- **Required work**
Scan the material for the word "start", then return every line where it appears.

- **Collected data**

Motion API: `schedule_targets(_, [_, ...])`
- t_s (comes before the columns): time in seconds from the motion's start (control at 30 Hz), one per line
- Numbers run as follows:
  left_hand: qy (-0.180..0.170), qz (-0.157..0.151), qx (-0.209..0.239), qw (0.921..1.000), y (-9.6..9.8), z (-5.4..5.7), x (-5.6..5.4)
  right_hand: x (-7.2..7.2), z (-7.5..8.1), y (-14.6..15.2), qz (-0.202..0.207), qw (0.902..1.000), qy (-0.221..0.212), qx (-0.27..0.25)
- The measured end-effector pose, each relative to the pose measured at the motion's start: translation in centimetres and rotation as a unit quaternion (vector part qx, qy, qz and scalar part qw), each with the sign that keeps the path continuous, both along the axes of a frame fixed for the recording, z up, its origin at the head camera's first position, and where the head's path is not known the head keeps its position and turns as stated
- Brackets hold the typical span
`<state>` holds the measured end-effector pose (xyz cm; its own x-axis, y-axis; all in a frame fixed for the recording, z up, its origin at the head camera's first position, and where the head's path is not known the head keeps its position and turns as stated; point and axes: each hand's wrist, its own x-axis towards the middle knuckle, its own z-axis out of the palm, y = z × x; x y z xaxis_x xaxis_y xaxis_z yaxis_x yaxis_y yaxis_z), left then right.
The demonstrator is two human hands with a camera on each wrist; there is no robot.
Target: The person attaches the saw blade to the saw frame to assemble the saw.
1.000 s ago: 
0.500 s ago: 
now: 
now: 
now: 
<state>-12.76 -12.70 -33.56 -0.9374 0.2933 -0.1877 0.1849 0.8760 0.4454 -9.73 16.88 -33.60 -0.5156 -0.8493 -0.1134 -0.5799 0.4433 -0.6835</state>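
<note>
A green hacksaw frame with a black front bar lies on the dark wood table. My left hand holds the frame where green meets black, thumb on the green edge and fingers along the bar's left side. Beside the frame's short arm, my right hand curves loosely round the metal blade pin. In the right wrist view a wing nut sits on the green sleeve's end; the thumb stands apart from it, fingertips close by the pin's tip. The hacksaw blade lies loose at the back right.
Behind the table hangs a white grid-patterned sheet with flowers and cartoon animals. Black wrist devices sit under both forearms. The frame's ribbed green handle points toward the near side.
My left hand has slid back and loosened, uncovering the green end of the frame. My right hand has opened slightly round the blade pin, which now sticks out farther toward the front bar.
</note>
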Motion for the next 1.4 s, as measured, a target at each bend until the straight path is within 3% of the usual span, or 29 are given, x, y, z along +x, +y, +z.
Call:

- **Exercise result**
- t_s (comes before the columns): time in seconds from the motion's start (control at 30 Hz), one per line
- The measured end-effector pose, each relative to the pose measured at the motion's start: translation in centimetres and rotation as a unit quaternion (vector part qx, qy, qz and scalar part qw), each with the sign that keeps the path continuous, both along the axes of a frame fixed for the recording, z up, its origin at the head camera's first position, and where the head's path is not known the head keeps its position and turns as stated

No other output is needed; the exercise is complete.